Параллельно с попытками смирить Софию Сазонов стремился убедить державы согласовать турецкие контрибуции, затребованные болгарской миссией вместе с пересмотром границы во время того же визита в Санкт-Петербург в середине марта[238]
. Он надеялся, что, как только все согласятся с необходимостью компенсаций, Болгария подпишет перемирие и не станет атаковать Константинополь. Однако, если новую границу державы поддержали весьма охотно, то предложение о контрибуциях встретило резкий отпор, и в первую очередь с французской стороны. Франция считала, что подобные изменения в пунктах Лондонской конференции послов обернутся тем, что и Вена выдвинет новые, своекорыстные требования; также, если туркам будет навязана контрибуция, Германия и другие державы несомненно воспользуются ситуацией, чтобы ближе сойтись с Высокой Портой[239]. К тому же французы опасались, что дополнительное финансовое обременение страны может прямо сказаться на их турецких активах[240]: Франция являлась держателем 45 % всех османских долговых обязательств, совершала крупные капиталовложения и потому переживала, что подобные потрясения могут попросту обрушить финансовую систему страны[241]. И как ни бился Сазонов, настаивая на переговорах с болгарами по этому вопросу, французы пошли лишь на то, чтобы уже после окончания войны его изучила Парижская комиссия по обслуживанию Оттоманского долга.В попытках убедить французов Сазонов дипломатично разыгрывал единственную свою надежную военную карту – десантную экспедицию Черноморского флота в Константинополь и проливы. В отличие от секретных приготовлений сил для оккупации Константинополя, свою готовность задействовать флот Россия изъявила Британии и Франции вполне ясно. Так, 31 марта союзники были проинформированы, что в случае отхода турецкой армии Россия пошлет к Константинополю военно-морскую эскадру.
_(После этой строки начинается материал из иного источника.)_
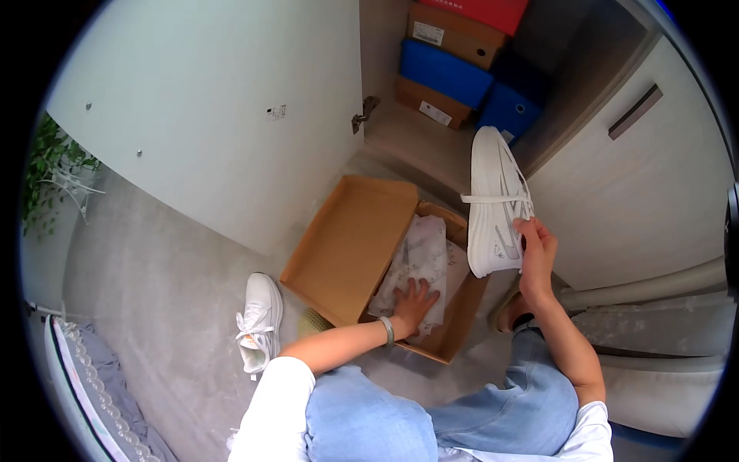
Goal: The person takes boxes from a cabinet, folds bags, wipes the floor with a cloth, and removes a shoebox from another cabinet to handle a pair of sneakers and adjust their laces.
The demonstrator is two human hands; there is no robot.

Данный шаг предпринимался не только ради защиты христианского населения столицы, но также и на случай вторжения в столицу болгарских сил – «дабы самим присутствием [мощного русского корпуса в акватории Босфора] оказывать надлежащее воздействие к предотвращению таких решений по вопросам Константинополя и проливов, каковые были бы несообразны интересам России»[242]
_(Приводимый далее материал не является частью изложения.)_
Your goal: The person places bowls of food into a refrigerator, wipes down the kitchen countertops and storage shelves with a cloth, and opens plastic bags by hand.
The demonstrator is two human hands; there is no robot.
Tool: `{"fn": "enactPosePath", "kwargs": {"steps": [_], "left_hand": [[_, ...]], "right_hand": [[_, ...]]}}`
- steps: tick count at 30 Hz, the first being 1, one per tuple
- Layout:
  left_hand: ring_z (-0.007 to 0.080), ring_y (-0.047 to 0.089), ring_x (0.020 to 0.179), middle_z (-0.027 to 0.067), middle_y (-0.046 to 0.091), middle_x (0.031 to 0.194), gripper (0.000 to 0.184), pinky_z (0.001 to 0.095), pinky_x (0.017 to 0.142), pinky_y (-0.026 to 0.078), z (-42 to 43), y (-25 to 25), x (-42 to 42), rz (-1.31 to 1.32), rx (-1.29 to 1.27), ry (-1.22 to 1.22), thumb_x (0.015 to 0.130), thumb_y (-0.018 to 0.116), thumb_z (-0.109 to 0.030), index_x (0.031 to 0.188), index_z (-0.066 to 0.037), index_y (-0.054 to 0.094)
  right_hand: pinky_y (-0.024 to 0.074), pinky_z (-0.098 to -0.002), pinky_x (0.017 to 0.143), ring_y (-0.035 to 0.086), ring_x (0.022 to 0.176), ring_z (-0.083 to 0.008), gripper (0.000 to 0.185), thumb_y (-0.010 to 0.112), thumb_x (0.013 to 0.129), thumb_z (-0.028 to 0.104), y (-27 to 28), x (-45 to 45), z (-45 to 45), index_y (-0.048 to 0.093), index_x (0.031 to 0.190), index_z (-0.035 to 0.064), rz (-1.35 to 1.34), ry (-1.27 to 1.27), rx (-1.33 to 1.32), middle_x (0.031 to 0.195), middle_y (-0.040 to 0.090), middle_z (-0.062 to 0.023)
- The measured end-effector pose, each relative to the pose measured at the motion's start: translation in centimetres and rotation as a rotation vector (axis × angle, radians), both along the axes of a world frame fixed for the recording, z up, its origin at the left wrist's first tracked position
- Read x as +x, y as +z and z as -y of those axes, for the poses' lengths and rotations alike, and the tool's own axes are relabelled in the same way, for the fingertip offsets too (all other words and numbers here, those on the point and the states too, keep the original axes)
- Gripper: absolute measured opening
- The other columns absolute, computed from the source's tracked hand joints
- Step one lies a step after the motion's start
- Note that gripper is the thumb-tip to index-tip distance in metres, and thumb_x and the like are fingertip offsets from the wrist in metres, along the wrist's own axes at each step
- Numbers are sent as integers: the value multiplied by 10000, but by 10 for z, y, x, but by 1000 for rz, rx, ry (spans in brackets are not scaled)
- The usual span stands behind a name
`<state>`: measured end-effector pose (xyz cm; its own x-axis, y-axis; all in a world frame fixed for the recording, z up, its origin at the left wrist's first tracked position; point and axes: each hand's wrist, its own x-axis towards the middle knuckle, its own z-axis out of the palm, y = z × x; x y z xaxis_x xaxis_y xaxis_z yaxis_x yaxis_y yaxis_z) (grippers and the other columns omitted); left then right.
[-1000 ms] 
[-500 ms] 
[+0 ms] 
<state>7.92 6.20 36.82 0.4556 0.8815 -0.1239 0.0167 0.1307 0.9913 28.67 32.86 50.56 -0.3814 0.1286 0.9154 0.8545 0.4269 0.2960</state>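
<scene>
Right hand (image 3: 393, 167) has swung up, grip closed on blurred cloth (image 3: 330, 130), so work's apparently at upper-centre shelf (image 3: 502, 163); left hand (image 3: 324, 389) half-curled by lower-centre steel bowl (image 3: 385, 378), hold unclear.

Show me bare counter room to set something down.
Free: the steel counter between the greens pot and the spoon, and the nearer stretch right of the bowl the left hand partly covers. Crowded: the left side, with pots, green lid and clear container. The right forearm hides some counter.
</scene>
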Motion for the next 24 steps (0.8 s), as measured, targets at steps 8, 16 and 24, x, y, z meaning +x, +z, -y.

. Сазонов отметил, что проинформирует прессу о том, что корабли пробудут под Константинополем лишь до подписания мира, однако риторика коммюнике, вкупе с прежними его заявлениями по этому поводу, подразумевала, что русский флот останется в турецких водах вплоть до тех пор, пока судьба Константинополя не разрешится удовлетворительным для России образом.Данный элемент политики Сазонова, конечно, привлек пристальное внимание англичан и в особенности французов, стремившихся ограничить сферу односторонних действий России. 1 апреля Поль Камбон и сэр Эдуард Грей обсудили действия России, обнаружив при этом известное расхождение во взглядах. Как указывает Грей, Камбон тут же заявил, что французское правительство с подозрением относится к намерениям русских, подчеркнув, что «нельзя допустить, чтобы Россия добралась до Константинополя в одиночку»[243]
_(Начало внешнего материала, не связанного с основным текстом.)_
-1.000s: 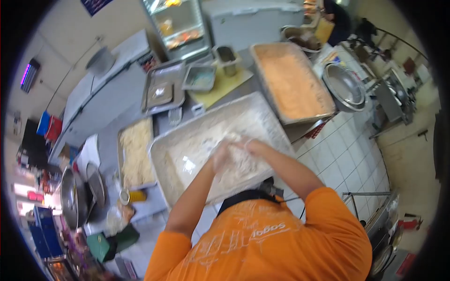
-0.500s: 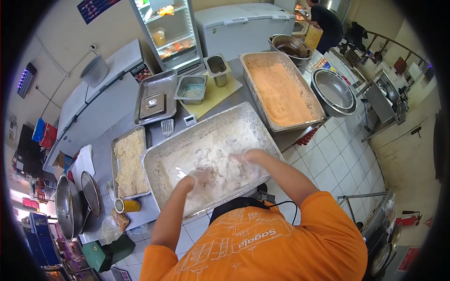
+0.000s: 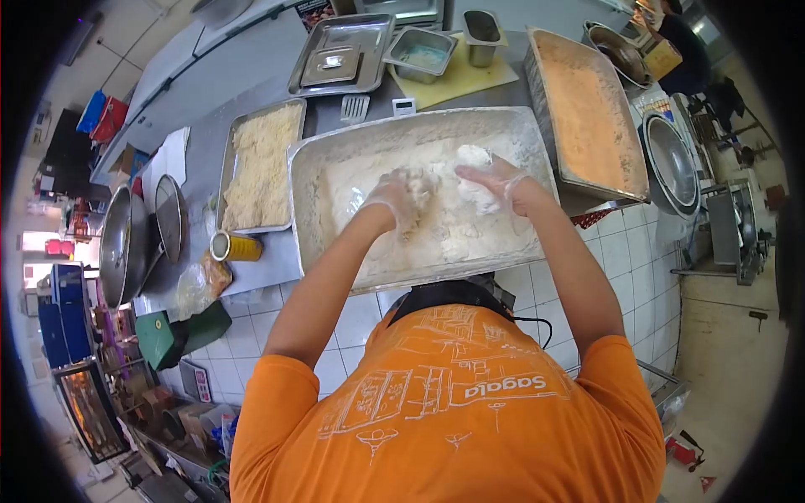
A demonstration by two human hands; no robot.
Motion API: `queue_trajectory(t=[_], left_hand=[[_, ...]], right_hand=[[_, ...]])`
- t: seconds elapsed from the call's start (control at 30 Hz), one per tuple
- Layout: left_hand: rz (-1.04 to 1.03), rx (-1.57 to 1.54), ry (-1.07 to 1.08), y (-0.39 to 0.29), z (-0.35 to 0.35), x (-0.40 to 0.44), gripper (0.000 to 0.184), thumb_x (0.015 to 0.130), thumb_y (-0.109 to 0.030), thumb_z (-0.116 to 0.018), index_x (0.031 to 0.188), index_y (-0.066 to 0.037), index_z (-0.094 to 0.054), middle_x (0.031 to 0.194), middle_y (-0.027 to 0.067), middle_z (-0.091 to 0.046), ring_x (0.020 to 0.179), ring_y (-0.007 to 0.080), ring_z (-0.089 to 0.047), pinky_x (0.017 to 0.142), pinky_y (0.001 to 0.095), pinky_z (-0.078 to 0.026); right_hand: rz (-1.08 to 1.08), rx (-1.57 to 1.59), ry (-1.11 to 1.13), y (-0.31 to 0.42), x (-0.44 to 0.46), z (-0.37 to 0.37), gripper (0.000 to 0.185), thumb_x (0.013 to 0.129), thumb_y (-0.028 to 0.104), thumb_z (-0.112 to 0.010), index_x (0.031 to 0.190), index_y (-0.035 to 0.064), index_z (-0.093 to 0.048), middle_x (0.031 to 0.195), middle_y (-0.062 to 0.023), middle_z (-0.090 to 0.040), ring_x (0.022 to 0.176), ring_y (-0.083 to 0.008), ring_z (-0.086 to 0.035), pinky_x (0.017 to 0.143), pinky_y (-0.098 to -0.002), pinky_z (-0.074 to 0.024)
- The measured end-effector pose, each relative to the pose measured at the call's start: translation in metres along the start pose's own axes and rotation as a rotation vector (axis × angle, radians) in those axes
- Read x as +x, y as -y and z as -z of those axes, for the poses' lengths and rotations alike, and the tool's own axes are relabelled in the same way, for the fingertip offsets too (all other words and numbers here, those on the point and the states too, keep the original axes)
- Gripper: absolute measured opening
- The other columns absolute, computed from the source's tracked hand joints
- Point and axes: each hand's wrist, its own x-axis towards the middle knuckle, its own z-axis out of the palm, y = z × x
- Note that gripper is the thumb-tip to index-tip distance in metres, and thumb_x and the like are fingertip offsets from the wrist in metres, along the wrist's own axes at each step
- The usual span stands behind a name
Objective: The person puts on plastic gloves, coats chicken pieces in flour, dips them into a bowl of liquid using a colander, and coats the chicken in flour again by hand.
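Note:
A large metal pan (image 3: 312, 261) holds white flour (image 3: 457, 235), and both my hands are inside it in clear plastic gloves. My left hand (image 3: 394, 194) curls over a lumpy, flour-covered clump (image 3: 417, 201) near the pan's middle; what lies under the coating is hidden. To its right, my right hand (image 3: 501, 180) grips a white flour-coated piece (image 3: 475, 157), which shows above and below the thumb. The hands are apart from each other.
Left of the pan is a tray of pale crumbs (image 3: 260, 168). A deep pan of orange powder (image 3: 587, 109) stands right. Behind are a slotted turner (image 3: 355, 109), a small timer (image 3: 403, 106) and a steel container (image 3: 419, 54). A yellow can (image 3: 236, 247) lies front left. Another person (image 3: 683, 50) stands far right.
My view has shifted, so the table sits higher. Both hands have come up out of the flour, and the right now has a coated piece in it.

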Motion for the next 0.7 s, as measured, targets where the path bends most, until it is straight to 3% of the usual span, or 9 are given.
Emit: queue_trajectory(t=[0.03, 0.13, 0.23, 0.33, 0.4, 0.47, 0.53, 0.6, 0.7], left_hand=[[-0.078, 0.006, 0.004, -0.011, 0.011, -0.005, 0.073, 0.081, -0.032, -0.067, 0.138, 0.003, -0.038, 0.131, 0.0249, -0.052, 0.112, 0.0329, -0.058, 0.092, 0.0351, -0.047], [-0.027, -0.427, 0.005, -0.008, 0.002, -0.002, 0.08, 0.08, -0.037, -0.066, 0.141, 0.003, -0.033, 0.131, 0.0251, -0.052, 0.114, 0.0338, -0.057, 0.092, 0.0362, -0.047], [-0.005, -0.103, 0.168, -0.006, 0.028, -0.009, 0.076, 0.084, -0.035, -0.064, 0.143, 0.001, -0.032, 0.131, 0.0244, -0.052, 0.115, 0.0331, -0.057, 0.097, 0.0365, -0.044], [-0.001, 0.002, 0.313, 0.077, -0.029, 0.056, 0.067, 0.092, -0.04, -0.05, 0.144, -0.001, -0.032, 0.142, 0.0217, -0.04, 0.124, 0.0297, -0.05, 0.102, 0.037, -0.039], [0.069, -0.395, 0.376, 0.149, -0.113, 0.128, 0.063, 0.097, -0.043, -0.041, 0.145, -0.003, -0.032, 0.149, 0.0199, -0.032, 0.129, 0.0274, -0.045, 0.106, 0.0373, -0.036], [0.254, -1.002, 0.316, 0.126, -0.108, 0.132, 0.063, 0.099, -0.048, -0.031, 0.144, -0.004, -0.033, 0.154, 0.0178, -0.023, 0.135, 0.026, -0.038, 0.108, 0.0392, -0.034], [0.238, -1.372, 0.28, 0.038, -0.071, 0.082, 0.067, 0.099, -0.052, -0.023, 0.143, -0.003, -0.033, 0.156, 0.0157, -0.016, 0.139, 0.0262, -0.031, 0.108, 0.0435, -0.033], [0.359, -1.437, 0.242, 0.015, -0.052, 0.06, 0.067, 0.099, -0.053, -0.024, 0.142, -0.002, -0.035, 0.154, 0.0151, -0.023, 0.136, 0.0271, -0.035, 0.106, 0.0478, -0.034], [0.227, -1.517, 0.166, 0.004, 0.001, 0.021, 0.066, 0.099, -0.053, -0.027, 0.14, -0.002, -0.035, 0.147, 0.0127, -0.033, 0.128, 0.0272, -0.041, 0.101, 0.053, -0.038]], right_hand=[[-0.056, 0.108, 0.099, 0.019, -0.009, -0.003, 0.078, 0.083, 0.05, -0.068, 0.14, 0.0042, -0.042, 0.144, -0.0173, -0.041, 0.133, -0.027, -0.039, 0.104, -0.04, -0.0372], [-0.05, 0.115, -0.005, 0.025, -0.016, -0.009, 0.084, 0.084, 0.05, -0.066, 0.144, 0.0029, -0.032, 0.142, -0.0155, -0.044, 0.129, -0.0293, -0.043, 0.095, -0.039, -0.0453], [0.071, -0.352, -0.14, -0.029, 0.041, 0.029, 0.085, 0.085, 0.054, -0.063, 0.145, 0.0044, -0.031, 0.146, -0.0151, -0.039, 0.131, -0.0296, -0.041, 0.095, -0.0436, -0.0448], [-0.234, -0.242, -0.173, -0.059, 0.082, 0.044, 0.086, 0.084, 0.057, -0.06, 0.145, 0.0033, -0.031, 0.148, -0.016, -0.035, 0.131, -0.0306, -0.041, 0.1, -0.0443, -0.0401], [-0.224, -0.081, -0.105, -0.066, 0.093, 0.026, 0.087, 0.084, 0.06, -0.058, 0.145, 0.0031, -0.032, 0.149, -0.0167, -0.033, 0.132, -0.031, -0.039, 0.105, -0.0438, -0.0341], [-0.119, -0.084, -0.099, -0.075, 0.128, -0.012, 0.087, 0.085, 0.062, -0.055, 0.145, 0.0035, -0.032, 0.15, -0.0161, -0.033, 0.135, -0.0299, -0.036, 0.111, -0.0412, -0.0266], [-0.138, -0.045, -0.019, -0.083, 0.164, -0.052, 0.086, 0.085, 0.061, -0.054, 0.145, 0.0041, -0.033, 0.15, -0.0145, -0.034, 0.137, -0.0276, -0.033, 0.113, -0.0388, -0.0222], [-0.257, 0.235, 0.22, -0.077, 0.187, -0.067, 0.083, 0.086, 0.059, -0.055, 0.145, 0.0043, -0.034, 0.149, -0.0131, -0.036, 0.137, -0.0253, -0.032, 0.113, -0.0384, -0.0211], [0.061, 0.285, 0.034, -0.016, 0.101, -0.062, 0.082, 0.085, 0.058, -0.057, 0.143, 0.0033, -0.037, 0.144, -0.0107, -0.044, 0.135, -0.023, -0.035, 0.111, -0.0354, -0.0248]])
. Грей же парировал, что лучше бы всем державам отправить корабли в район проливов и, когда Порта дозволит их проход, занять Константинополь. Он согласился обдумать предложение Камбона о том, чтобы подобный международный флот доставил на сушу какой-то отряд, который препятствовал бы вторжению в город болгар и поддерживал в нем порядок[244]. Когда же 3 апреля Камбон, Бенкендорф и Грей встретились, чтобы вместе обсудить сложившееся положение, Грей заявил, что, по его мнению, болгарам следует силой пригрозить не предпринимать попыток захватить столицу, а также что его правительство «не готово на большее, нежели предложить державам отправить свои корабли к Константинополю». По его словам, на прямой вопрос Камбона об отправке войск он заявил, что Британия эту идею не поддержит, и, несколько развивая тему, продолжал, что, коль скоро мирные условия приняты, англичане «не смогли бы возражать против державы, действующей как сочтет то подобающим во имя поддержания принятых условий в означенных пределах»[245].